→ **EXTRACTED DATA**
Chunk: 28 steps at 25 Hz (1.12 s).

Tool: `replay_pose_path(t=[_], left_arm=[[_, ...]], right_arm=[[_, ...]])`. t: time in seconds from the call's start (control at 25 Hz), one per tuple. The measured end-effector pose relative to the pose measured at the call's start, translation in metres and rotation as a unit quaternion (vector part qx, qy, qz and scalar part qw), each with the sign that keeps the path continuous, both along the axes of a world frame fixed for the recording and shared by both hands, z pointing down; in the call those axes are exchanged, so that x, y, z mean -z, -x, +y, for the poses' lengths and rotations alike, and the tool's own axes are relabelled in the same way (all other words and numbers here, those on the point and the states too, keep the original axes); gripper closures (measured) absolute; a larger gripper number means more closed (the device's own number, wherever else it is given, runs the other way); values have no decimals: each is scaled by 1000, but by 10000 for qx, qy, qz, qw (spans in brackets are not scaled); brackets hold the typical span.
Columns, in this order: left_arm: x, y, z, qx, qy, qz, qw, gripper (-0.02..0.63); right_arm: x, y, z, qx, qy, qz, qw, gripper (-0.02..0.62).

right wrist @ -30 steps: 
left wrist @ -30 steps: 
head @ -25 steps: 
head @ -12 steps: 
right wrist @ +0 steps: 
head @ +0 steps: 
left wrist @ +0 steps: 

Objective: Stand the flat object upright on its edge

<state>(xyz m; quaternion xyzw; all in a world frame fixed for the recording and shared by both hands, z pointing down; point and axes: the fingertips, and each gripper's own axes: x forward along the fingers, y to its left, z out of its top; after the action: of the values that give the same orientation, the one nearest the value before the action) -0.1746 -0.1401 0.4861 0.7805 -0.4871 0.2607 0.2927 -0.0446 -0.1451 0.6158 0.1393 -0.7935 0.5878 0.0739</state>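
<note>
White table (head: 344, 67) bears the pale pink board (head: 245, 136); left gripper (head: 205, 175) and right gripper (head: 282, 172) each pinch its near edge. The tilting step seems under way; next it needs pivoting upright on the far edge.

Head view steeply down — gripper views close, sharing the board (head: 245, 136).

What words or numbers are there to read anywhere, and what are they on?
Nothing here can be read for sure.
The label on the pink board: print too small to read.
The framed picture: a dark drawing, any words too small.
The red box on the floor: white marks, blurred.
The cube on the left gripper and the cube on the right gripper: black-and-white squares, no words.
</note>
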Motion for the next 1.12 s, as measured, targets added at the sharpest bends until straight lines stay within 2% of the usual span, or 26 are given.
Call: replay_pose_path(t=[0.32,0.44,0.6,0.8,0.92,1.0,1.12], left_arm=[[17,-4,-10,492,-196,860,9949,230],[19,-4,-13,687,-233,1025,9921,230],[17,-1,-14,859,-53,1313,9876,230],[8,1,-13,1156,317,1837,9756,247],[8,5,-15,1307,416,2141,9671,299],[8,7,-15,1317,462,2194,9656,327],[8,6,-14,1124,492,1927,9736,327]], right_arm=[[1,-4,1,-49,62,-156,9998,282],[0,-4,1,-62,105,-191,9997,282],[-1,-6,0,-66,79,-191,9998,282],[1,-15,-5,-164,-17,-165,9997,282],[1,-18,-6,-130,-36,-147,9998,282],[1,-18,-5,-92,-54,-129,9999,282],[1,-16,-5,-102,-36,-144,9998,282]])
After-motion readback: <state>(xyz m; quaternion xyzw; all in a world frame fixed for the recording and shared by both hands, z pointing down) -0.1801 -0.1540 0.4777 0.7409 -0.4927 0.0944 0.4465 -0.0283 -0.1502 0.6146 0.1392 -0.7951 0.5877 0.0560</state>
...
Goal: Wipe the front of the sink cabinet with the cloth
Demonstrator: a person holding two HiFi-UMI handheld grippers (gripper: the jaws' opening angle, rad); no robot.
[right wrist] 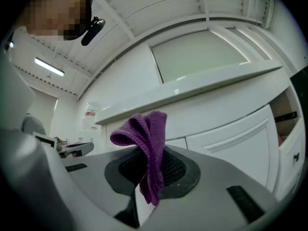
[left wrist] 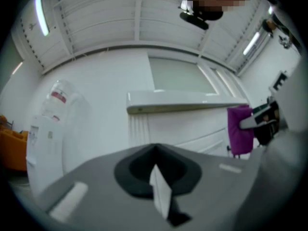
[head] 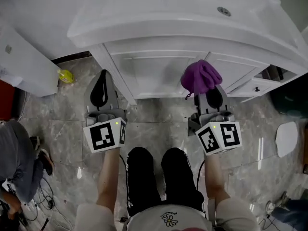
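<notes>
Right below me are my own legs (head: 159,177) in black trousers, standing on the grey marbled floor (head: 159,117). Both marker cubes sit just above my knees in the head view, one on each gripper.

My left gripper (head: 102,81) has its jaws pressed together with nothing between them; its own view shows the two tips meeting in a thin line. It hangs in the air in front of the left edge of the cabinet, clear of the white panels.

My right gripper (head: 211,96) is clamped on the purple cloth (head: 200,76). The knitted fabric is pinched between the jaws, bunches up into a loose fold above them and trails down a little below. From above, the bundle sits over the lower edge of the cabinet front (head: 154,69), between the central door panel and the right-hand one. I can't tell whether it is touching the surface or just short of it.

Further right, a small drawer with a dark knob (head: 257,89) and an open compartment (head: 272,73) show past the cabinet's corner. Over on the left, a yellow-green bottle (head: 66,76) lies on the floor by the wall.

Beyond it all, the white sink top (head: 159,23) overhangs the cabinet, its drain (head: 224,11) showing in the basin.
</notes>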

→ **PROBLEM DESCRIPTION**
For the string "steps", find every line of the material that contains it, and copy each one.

→ **ANSWER TO THE PROBLEM**
Chunk: 28 steps at 25 Hz (1.12 s).
right wrist @ -30 steps: 
left wrist @ -30 steps: 
head @ -25 steps: 
head @ -12 steps: 
right wrist @ +0 steps: 
head @ +0 steps: 
left wrist @ +0 steps: 

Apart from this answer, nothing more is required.